Mrs. Craddock, whom he had not seen since the dinner-dance at the club, sat beside him in a vivid green dress with large black beads strung from her left shoulder. She looked very well, he reflected; that was a becoming dimple in her cheek. He had had the beginning of an interest in her--new to Eastlake, and her husband dead, she had taken a house there for the winter--but that had vanished now. He was deep in thought when she said:
"Didn't I hear that you were infatuated with that doll?"
Who, he demanded, had told her such a strange story? "But she does attract me," he admitted; "or, rather, she raises a great many questions, natural in a person named Cytherea. The pair of castanets on a nail--Claire used them in an Andalusian dance--might almost be an offering, like the crutches of Lourdes, left before her by a grateful child of the ballet."
"I can't see what you do, of course; but she reminds me of quantities of women--fascinating on the outside and nothing within. Men are always being fooled by that: they see a face or hear a voice that starts something or other going in them, and they supply a complete personality just as they prefer it, like the filling of a paté case. That is what you have done with this doll--imagined a lot of things that don't exist."
"If they do in me, that's enough, isn't it?" he demanded. "You're partly wrong, at any rate--Cytherea is the originator and I'm the paté. But where, certainly, you are right is that she is only a representation; and it is what she may represent which holds me. Cytherea, if she would, could answer the most important question of my life."

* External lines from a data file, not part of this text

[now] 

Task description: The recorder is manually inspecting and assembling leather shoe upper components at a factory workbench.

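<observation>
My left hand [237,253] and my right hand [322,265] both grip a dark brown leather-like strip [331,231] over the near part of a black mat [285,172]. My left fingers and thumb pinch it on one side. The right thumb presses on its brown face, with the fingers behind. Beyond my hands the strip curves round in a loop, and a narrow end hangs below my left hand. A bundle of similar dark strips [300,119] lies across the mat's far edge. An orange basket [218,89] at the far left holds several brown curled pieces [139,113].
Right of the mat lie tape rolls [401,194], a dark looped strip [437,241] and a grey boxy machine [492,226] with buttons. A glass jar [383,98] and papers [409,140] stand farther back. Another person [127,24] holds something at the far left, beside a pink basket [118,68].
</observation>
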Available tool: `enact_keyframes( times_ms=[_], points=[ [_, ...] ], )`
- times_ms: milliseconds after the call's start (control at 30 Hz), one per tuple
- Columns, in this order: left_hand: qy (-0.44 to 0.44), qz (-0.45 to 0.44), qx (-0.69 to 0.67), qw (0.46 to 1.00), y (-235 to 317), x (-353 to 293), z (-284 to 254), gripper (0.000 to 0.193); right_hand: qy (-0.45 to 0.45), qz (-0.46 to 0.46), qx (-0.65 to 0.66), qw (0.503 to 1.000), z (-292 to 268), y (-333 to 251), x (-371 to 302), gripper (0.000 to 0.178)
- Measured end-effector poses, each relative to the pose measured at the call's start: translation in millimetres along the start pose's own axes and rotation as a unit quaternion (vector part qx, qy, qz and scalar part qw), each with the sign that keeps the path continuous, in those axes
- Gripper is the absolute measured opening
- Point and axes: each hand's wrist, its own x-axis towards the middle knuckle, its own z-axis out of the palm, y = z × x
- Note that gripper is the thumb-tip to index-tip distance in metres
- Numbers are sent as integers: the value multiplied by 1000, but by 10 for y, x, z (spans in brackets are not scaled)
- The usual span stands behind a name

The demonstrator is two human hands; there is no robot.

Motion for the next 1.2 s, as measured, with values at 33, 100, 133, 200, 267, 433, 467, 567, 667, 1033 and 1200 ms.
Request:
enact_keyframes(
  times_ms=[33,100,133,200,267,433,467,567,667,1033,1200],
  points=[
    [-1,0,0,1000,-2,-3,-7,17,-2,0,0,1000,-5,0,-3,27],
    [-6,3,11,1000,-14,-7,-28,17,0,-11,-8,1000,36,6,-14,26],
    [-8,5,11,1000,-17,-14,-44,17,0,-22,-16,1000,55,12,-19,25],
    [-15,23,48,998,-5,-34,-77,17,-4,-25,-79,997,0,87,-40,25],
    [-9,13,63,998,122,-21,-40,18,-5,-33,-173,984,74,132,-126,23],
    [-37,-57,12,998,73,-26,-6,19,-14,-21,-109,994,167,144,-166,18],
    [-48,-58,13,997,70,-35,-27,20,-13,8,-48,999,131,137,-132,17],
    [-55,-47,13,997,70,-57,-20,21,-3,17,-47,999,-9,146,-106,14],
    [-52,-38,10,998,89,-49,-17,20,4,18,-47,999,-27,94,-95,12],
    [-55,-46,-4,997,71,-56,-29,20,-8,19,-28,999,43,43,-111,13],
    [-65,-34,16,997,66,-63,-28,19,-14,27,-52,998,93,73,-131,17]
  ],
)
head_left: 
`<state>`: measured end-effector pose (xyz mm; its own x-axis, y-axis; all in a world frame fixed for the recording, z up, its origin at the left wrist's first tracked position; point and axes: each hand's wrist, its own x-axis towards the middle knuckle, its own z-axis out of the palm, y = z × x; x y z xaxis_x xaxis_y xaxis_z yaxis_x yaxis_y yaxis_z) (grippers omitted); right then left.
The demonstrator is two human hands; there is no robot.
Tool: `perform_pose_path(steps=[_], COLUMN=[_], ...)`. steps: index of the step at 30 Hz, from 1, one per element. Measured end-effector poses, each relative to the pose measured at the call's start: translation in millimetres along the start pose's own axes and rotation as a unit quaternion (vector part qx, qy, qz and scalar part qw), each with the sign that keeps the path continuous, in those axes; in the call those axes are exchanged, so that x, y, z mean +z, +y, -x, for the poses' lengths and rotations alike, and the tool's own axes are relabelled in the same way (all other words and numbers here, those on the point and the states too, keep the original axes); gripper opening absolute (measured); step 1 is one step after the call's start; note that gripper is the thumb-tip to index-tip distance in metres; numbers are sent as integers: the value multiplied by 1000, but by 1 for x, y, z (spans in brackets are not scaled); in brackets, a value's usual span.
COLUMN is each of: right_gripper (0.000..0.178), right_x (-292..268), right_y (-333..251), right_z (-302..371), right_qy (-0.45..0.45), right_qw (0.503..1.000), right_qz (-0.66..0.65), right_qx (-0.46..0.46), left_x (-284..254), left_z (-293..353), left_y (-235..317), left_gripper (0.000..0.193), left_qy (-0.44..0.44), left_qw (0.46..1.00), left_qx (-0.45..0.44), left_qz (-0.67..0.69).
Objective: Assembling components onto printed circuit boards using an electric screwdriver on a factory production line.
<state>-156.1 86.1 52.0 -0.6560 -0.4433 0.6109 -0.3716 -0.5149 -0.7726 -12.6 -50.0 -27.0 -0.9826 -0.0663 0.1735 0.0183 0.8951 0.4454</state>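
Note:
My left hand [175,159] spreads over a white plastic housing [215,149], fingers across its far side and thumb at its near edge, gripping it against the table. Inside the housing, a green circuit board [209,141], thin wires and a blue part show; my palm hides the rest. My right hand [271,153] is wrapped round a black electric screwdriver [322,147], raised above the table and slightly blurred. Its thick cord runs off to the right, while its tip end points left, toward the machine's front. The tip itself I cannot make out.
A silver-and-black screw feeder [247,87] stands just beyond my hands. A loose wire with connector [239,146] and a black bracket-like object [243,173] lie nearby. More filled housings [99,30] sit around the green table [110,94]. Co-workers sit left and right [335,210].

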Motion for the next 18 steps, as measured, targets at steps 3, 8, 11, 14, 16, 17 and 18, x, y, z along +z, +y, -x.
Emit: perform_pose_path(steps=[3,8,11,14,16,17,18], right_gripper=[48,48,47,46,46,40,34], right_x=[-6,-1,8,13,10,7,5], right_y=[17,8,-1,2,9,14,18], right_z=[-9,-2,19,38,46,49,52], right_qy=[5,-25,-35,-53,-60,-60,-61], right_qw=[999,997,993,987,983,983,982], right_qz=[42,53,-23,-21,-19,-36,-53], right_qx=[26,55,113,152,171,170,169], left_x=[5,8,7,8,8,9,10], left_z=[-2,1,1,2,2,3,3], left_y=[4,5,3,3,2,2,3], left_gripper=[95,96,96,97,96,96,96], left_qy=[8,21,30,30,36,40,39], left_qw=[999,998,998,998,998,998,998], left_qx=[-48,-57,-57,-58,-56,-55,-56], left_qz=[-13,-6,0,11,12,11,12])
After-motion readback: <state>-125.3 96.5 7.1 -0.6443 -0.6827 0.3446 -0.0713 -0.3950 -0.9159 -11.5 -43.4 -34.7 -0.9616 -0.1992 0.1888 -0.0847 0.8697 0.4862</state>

"How tragic that she can't speak."
"Yet that isn't necessary; she might be a guide, like a pointing finger-post. I met a woman lately, as charming as possible, who resembled her; and I'm sure that if I had them together--" he left the end of his sentence in air. Then he began again, "But that could not be managed; not much can, with advantage, in this world." From beyond the hall, to the accompaniment of the piano, came the words, "She might have been a mother if she hadn't looped the loop." Lee made a disdainful gesture. "That is the tone of the present--anything is acceptable if it is trivial; you may kiss wherever you like if you mean nothing by it. But if it's important, say like--like sympathy, it's made impossible for you."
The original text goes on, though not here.